WORK TASK
Omit all pictures and give the records below again exactly as written.

──────── RAW DATA ────────

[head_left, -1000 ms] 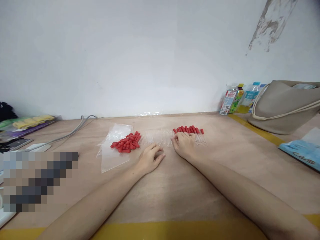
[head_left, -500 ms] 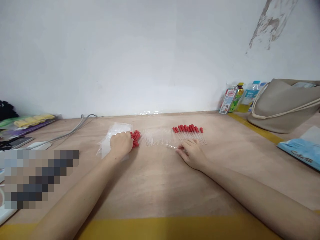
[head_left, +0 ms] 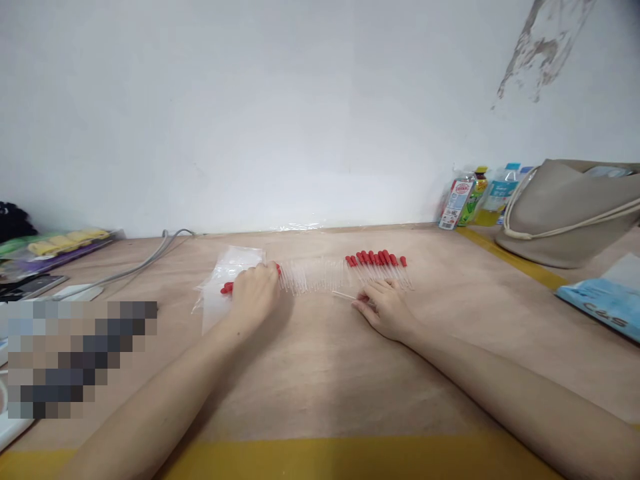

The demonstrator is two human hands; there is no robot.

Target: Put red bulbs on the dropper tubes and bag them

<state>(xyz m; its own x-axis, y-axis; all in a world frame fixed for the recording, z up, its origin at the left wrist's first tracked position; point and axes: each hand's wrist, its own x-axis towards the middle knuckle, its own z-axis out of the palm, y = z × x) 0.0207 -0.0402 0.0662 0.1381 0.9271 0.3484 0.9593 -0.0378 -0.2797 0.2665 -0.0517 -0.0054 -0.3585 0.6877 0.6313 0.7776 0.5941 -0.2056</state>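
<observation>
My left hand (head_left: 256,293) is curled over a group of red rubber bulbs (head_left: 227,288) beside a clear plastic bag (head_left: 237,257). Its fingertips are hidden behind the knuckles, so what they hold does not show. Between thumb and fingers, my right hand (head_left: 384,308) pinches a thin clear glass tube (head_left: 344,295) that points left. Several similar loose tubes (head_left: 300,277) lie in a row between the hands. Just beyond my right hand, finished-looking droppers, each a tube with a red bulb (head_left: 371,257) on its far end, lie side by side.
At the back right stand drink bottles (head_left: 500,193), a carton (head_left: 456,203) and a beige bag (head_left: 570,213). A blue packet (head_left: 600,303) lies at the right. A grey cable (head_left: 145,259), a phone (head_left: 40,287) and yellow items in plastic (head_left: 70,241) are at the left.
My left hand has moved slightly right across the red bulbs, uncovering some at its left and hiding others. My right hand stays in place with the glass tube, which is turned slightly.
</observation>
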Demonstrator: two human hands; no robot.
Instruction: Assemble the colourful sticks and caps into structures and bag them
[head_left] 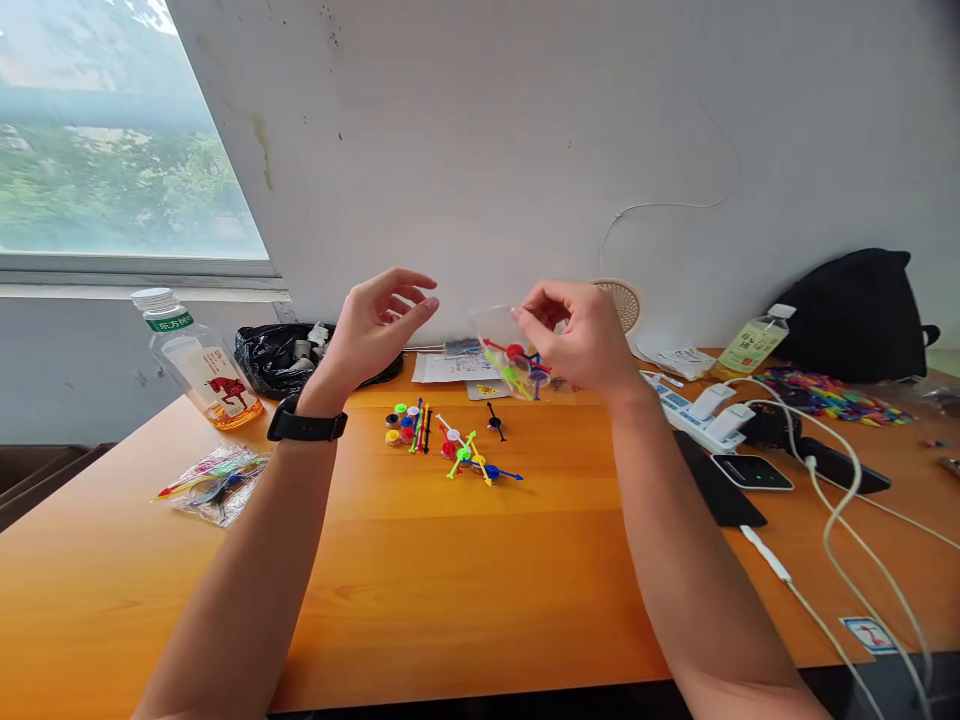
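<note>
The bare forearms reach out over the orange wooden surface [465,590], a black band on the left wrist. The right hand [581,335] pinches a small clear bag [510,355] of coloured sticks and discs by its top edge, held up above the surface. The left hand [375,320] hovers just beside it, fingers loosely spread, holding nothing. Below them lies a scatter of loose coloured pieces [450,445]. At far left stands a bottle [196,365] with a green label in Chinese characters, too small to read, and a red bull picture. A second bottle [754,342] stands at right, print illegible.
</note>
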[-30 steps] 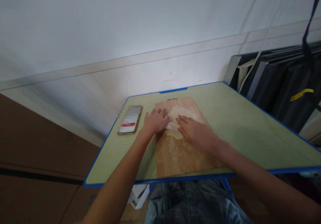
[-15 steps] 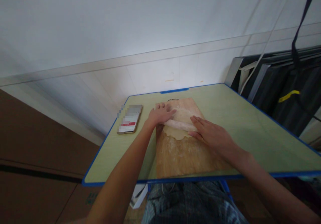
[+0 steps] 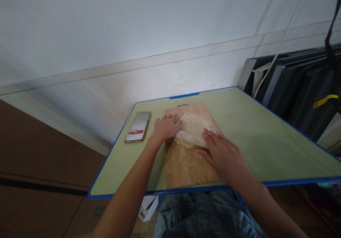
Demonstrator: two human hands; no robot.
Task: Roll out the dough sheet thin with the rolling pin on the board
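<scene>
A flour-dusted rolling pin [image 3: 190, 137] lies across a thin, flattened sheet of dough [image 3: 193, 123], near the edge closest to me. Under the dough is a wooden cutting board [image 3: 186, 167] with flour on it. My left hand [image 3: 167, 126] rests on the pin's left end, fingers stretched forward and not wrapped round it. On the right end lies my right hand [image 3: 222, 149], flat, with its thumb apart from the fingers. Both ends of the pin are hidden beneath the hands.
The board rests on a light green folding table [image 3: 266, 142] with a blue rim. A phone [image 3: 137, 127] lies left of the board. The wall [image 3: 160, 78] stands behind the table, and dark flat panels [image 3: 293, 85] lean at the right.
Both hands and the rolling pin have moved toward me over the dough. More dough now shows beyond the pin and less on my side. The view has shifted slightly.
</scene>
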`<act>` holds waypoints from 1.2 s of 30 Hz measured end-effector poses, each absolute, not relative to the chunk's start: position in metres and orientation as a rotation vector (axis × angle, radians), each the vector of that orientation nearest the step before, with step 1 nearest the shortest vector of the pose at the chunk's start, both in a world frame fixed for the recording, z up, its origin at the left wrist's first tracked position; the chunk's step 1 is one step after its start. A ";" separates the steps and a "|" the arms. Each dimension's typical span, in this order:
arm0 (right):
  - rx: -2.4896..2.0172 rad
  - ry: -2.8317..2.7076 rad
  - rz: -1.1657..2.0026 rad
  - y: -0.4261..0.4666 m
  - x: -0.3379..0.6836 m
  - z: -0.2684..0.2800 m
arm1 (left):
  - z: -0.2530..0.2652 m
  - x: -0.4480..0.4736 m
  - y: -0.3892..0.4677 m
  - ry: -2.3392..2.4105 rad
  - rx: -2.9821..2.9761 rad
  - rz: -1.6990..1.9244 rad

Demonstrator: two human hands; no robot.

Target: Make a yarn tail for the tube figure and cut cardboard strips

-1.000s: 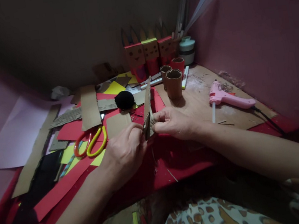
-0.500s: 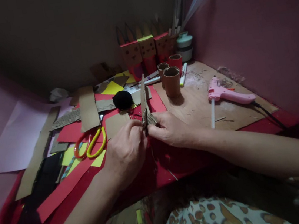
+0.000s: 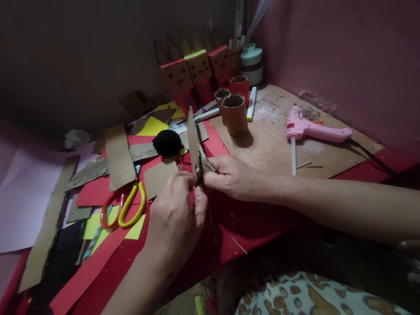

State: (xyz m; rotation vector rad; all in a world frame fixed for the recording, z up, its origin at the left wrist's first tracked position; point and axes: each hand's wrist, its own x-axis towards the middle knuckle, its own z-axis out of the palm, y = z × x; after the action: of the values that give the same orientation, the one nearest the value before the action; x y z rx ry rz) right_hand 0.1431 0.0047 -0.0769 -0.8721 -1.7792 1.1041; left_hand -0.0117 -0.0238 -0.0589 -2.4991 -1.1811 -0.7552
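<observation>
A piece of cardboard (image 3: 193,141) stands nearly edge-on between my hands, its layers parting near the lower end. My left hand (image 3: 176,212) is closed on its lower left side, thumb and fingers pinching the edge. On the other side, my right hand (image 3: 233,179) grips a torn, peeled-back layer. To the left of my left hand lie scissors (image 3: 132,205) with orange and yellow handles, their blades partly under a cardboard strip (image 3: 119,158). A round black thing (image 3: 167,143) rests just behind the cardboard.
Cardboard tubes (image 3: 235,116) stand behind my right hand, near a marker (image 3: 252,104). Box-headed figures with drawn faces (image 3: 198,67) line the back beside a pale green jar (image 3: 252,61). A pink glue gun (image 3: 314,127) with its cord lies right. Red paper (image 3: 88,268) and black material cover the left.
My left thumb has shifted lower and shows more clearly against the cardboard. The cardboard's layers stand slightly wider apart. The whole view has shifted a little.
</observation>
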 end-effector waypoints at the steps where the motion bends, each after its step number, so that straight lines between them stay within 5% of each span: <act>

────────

RESPONSE AREA
[head_left, -1000 ms] 
[head_left, -500 ms] 
[head_left, +0 ms] 

The demonstrator is two human hands; there is no robot.

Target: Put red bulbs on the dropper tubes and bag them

<state>(xyz m; its own x-axis, y-axis; all in a world frame fixed for the recording, z up, its origin at the left wrist's first tracked position; point and axes: each hand's wrist, its own x-axis towards the middle knuckle, its own z-axis out of the palm, y = z × x) 0.0207 -0.0402 0.0662 0.1381 0.9271 0.3484 0.9593 -0.0378 -0.2797 0.2665 -0.0517 -0.0054 -0.3585 0.6877 0.6313 0.7776 0.5941 -0.2056</state>
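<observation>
My left hand (head_left: 256,293) is curled over a group of red rubber bulbs (head_left: 227,288) beside a clear plastic bag (head_left: 237,257). Its fingertips are hidden behind the knuckles, so what they hold does not show. Between thumb and fingers, my right hand (head_left: 384,308) pinches a thin clear glass tube (head_left: 344,295) that points left. Several similar loose tubes (head_left: 300,277) lie in a row between the hands. Just beyond my right hand, finished-looking droppers, each a tube with a red bulb (head_left: 371,257) on its far end, lie side by side.
At the back right stand drink bottles (head_left: 500,193), a carton (head_left: 456,203) and a beige bag (head_left: 570,213). A blue packet (head_left: 600,303) lies at the right. A grey cable (head_left: 145,259), a phone (head_left: 40,287) and yellow items in plastic (head_left: 70,241) are at the left.
My left hand has moved slightly right across the red bulbs, uncovering some at its left and hiding others. My right hand stays in place with the glass tube, which is turned slightly.
</observation>
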Demonstrator: two human hands; no robot.
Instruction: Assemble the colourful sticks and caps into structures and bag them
[head_left] 
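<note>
The bare forearms reach out over the orange wooden surface [465,590], a black band on the left wrist. The right hand [581,335] pinches a small clear bag [510,355] of coloured sticks and discs by its top edge, held up above the surface. The left hand [375,320] hovers just beside it, fingers loosely spread, holding nothing. Below them lies a scatter of loose coloured pieces [450,445]. At far left stands a bottle [196,365] with a green label in Chinese characters, too small to read, and a red bull picture. A second bottle [754,342] stands at right, print illegible.
</note>
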[-30 steps] 
[-15 steps] 
[+0 steps] 
Demonstrator: two human hands; no robot.
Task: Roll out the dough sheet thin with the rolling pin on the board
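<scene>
A flour-dusted rolling pin [image 3: 190, 137] lies across a thin, flattened sheet of dough [image 3: 193, 123], near the edge closest to me. Under the dough is a wooden cutting board [image 3: 186, 167] with flour on it. My left hand [image 3: 167, 126] rests on the pin's left end, fingers stretched forward and not wrapped round it. On the right end lies my right hand [image 3: 222, 149], flat, with its thumb apart from the fingers. Both ends of the pin are hidden beneath the hands.
The board rests on a light green folding table [image 3: 266, 142] with a blue rim. A phone [image 3: 137, 127] lies left of the board. The wall [image 3: 160, 78] stands behind the table, and dark flat panels [image 3: 293, 85] lean at the right.
Both hands and the rolling pin have moved toward me over the dough. More dough now shows beyond the pin and less on my side. The view has shifted slightly.
</scene>
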`<act>` holds waypoints from 1.2 s of 30 Hz measured end-effector poses, each absolute, not relative to the chunk's start: position in metres and orientation as a rotation vector (axis × angle, radians), each the vector of that orientation nearest the step before, with step 1 nearest the shortest vector of the pose at the chunk's start, both in a world frame fixed for the recording, z up, its origin at the left wrist's first tracked position; the chunk's step 1 is one step after its start. A ";" separates the steps and a "|" the arms. Each dimension's typical span, in this order:
arm0 (right):
  - rx: -2.4896..2.0172 rad
  - ry: -2.8317..2.7076 rad
  - rz: -1.1657..2.0026 rad
  - y: -0.4261..0.4666 m
  - x: -0.3379..0.6836 m
  - z: -0.2684..0.2800 m
arm1 (left):
  - z: -0.2530..0.2652 m
  - x: -0.4480..0.4736 m
  - y: -0.3892..0.4677 m
  - ry: -2.3392..2.4105 rad
  - rx: -2.9821..2.9761 rad
  - rz: -1.6990..1.9244 rad

Demonstrator: two human hands; no robot.

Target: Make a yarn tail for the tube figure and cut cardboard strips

-1.000s: 
-0.500s: 
+0.000s: 

State: (xyz m; rotation vector rad; all in a world frame fixed for the recording, z up, its origin at the left wrist's first tracked position; point and axes: each hand's wrist, its own x-axis towards the middle knuckle, its own z-axis out of the palm, y = z × x; after the action: of the values that give the same orientation, the one nearest the value before the action; x y z rx ry rz) right_hand 0.1431 0.0047 -0.0769 -0.8721 -1.7792 1.1041; left_hand -0.0117 -0.0238 -0.0589 -2.4991 -1.1811 -0.7552
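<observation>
A piece of cardboard (image 3: 193,141) stands nearly edge-on between my hands, its layers parting near the lower end. My left hand (image 3: 176,212) is closed on its lower left side, thumb and fingers pinching the edge. On the other side, my right hand (image 3: 233,179) grips a torn, peeled-back layer. To the left of my left hand lie scissors (image 3: 132,205) with orange and yellow handles, their blades partly under a cardboard strip (image 3: 119,158). A round black thing (image 3: 167,143) rests just behind the cardboard.
Cardboard tubes (image 3: 235,116) stand behind my right hand, near a marker (image 3: 252,104). Box-headed figures with drawn faces (image 3: 198,67) line the back beside a pale green jar (image 3: 252,61). A pink glue gun (image 3: 314,127) with its cord lies right. Red paper (image 3: 88,268) and black material cover the left.
My left thumb has shifted lower and shows more clearly against the cardboard. The cardboard's layers stand slightly wider apart. The whole view has shifted a little.
</observation>
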 end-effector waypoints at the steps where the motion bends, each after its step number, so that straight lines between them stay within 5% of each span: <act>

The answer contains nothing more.